Instructions for the task -> Wherever a line in the records below contains "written", copy that line.

Dataset items ->
= = =
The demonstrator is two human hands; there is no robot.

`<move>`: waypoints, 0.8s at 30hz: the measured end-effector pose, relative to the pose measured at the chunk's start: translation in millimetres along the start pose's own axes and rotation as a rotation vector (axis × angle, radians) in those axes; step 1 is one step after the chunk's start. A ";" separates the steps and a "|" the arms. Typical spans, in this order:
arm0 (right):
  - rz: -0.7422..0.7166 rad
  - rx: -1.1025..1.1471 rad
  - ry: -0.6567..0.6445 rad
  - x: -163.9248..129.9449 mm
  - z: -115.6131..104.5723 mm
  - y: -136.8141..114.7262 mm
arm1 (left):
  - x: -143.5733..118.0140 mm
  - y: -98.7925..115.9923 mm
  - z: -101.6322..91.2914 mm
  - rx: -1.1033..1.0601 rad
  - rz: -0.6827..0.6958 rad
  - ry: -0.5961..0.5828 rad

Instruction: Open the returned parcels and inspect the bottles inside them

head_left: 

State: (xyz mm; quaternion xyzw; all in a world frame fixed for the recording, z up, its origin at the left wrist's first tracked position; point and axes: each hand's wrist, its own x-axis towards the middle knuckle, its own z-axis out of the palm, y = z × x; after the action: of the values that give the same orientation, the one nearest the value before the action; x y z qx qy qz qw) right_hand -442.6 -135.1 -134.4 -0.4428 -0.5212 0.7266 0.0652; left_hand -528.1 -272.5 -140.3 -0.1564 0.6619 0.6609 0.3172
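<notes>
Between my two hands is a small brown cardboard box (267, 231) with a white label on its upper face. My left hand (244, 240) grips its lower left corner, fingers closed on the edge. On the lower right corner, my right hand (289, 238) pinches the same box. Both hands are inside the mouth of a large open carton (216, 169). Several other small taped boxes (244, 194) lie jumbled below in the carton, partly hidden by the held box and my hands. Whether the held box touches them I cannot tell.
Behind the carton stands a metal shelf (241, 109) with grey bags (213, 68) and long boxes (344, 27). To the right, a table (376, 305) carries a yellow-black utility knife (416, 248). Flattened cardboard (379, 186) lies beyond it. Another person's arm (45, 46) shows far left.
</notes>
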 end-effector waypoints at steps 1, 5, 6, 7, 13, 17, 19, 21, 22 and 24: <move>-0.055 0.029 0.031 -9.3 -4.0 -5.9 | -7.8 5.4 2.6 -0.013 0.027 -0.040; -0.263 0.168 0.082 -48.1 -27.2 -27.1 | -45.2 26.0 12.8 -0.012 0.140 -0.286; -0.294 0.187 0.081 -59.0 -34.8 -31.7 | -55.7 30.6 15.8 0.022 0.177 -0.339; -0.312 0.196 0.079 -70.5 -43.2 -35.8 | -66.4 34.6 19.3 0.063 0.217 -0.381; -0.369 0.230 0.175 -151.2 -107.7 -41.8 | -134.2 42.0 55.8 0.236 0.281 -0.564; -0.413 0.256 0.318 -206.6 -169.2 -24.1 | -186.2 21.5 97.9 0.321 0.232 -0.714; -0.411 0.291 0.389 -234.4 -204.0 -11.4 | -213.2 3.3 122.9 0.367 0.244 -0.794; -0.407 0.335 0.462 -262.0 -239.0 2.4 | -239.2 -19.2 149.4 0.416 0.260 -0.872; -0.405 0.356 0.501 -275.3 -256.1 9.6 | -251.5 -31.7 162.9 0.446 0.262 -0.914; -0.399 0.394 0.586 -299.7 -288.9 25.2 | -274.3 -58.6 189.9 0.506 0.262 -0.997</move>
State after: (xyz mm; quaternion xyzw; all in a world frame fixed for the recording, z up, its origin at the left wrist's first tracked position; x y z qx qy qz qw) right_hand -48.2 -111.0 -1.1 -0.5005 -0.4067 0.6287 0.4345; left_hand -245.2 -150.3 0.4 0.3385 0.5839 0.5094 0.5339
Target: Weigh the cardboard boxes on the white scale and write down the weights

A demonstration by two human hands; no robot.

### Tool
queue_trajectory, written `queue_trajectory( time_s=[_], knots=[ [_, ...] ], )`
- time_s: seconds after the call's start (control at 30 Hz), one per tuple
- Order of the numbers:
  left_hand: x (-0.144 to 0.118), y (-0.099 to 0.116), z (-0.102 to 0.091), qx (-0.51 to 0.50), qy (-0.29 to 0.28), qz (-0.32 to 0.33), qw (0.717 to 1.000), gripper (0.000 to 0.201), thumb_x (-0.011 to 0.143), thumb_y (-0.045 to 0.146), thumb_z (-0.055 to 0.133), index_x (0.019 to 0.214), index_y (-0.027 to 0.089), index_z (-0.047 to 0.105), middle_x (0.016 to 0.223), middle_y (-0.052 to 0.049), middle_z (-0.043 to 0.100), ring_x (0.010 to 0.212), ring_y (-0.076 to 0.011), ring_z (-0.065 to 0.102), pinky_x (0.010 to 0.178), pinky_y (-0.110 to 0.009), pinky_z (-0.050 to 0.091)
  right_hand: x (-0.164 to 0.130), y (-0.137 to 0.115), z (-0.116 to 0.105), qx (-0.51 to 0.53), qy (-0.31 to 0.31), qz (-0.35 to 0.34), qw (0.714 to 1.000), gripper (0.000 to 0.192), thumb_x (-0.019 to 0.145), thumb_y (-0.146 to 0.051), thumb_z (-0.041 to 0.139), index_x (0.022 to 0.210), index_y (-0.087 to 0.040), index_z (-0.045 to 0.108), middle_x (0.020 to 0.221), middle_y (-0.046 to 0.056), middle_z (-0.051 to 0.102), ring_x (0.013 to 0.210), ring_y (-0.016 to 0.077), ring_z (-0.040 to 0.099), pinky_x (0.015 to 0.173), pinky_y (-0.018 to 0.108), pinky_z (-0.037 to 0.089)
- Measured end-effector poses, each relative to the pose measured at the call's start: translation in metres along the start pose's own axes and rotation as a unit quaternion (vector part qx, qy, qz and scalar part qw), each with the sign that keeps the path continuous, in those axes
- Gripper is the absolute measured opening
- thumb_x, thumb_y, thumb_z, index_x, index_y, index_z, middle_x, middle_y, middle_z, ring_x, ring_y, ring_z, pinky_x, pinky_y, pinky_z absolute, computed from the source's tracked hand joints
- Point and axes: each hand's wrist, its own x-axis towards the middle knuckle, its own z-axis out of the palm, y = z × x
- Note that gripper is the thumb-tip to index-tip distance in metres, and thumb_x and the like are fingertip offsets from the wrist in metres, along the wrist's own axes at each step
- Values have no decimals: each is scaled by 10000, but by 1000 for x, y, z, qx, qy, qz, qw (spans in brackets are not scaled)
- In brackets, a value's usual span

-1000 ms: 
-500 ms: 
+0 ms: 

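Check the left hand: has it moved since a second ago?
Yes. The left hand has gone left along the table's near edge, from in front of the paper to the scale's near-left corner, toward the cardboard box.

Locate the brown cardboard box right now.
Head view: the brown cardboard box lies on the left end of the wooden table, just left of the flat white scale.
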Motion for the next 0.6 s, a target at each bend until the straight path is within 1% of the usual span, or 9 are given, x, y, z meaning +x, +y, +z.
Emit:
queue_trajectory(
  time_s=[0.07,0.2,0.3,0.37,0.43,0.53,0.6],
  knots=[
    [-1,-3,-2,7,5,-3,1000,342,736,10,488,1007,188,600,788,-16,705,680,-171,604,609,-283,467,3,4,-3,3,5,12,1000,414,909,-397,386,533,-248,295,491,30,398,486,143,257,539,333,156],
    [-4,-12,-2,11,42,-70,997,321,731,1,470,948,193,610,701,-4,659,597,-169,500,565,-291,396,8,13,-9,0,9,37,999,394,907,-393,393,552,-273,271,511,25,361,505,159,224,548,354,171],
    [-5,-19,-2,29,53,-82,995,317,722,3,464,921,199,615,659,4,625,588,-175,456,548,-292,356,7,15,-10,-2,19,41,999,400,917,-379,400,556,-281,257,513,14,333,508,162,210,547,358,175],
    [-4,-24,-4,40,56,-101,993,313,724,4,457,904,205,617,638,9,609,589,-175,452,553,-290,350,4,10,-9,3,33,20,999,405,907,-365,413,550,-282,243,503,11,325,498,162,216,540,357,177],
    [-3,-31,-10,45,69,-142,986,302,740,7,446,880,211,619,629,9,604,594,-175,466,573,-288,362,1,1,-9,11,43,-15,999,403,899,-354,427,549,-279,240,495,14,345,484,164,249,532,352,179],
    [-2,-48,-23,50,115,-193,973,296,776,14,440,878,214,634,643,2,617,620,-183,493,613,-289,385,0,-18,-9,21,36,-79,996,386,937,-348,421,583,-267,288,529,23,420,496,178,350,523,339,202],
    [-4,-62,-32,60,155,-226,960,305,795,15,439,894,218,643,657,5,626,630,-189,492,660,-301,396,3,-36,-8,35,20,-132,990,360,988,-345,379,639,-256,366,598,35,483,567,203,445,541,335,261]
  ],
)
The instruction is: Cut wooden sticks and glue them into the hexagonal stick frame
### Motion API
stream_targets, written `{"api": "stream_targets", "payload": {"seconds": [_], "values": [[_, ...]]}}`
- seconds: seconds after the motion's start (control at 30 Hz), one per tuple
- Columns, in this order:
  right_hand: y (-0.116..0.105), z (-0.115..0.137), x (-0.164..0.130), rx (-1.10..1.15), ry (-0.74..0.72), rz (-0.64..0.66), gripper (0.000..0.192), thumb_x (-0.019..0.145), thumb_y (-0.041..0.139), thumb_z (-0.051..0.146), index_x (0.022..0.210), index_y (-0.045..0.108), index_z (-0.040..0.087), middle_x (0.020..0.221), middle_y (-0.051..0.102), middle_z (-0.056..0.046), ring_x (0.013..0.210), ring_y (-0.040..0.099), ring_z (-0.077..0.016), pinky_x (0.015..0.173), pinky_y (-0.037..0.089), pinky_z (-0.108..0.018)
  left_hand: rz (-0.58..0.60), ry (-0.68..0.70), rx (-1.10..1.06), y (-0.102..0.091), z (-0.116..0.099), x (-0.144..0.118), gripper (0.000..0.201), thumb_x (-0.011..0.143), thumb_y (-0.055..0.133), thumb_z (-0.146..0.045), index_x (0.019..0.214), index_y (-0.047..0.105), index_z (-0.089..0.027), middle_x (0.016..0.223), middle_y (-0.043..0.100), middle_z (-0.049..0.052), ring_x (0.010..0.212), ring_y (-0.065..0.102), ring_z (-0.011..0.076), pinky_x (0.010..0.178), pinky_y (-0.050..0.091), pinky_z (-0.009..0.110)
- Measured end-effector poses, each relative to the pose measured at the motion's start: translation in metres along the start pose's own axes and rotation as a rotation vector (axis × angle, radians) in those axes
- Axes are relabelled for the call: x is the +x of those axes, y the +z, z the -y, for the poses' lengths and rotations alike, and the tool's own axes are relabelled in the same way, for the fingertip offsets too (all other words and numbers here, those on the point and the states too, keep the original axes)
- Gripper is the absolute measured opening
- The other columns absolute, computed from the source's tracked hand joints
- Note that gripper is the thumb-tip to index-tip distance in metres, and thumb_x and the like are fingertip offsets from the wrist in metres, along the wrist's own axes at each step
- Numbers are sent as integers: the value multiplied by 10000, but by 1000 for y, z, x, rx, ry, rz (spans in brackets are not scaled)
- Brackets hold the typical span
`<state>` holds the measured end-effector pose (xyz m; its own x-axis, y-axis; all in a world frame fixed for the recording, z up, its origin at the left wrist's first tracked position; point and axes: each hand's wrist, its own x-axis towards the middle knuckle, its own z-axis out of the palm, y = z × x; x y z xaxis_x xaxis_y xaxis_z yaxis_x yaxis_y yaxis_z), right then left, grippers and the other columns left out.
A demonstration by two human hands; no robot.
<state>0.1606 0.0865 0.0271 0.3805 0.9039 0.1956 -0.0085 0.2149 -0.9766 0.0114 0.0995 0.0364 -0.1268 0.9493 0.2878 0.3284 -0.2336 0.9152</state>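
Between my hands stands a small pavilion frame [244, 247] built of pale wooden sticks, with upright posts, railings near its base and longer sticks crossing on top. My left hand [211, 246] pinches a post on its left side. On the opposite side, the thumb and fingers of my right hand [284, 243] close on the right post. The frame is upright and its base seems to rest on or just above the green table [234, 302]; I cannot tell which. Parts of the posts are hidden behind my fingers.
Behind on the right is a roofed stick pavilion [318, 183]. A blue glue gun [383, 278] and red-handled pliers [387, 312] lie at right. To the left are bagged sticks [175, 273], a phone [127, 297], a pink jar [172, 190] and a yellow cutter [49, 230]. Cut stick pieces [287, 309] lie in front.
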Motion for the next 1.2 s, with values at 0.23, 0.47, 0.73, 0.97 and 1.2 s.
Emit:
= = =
Expected output ->
queue_trajectory, written `queue_trajectory( time_s=[_], knots=[ [_, ...] ], )`
stream_targets, written `{"api": "stream_targets", "payload": {"seconds": [_], "values": [[_, ...]]}}`

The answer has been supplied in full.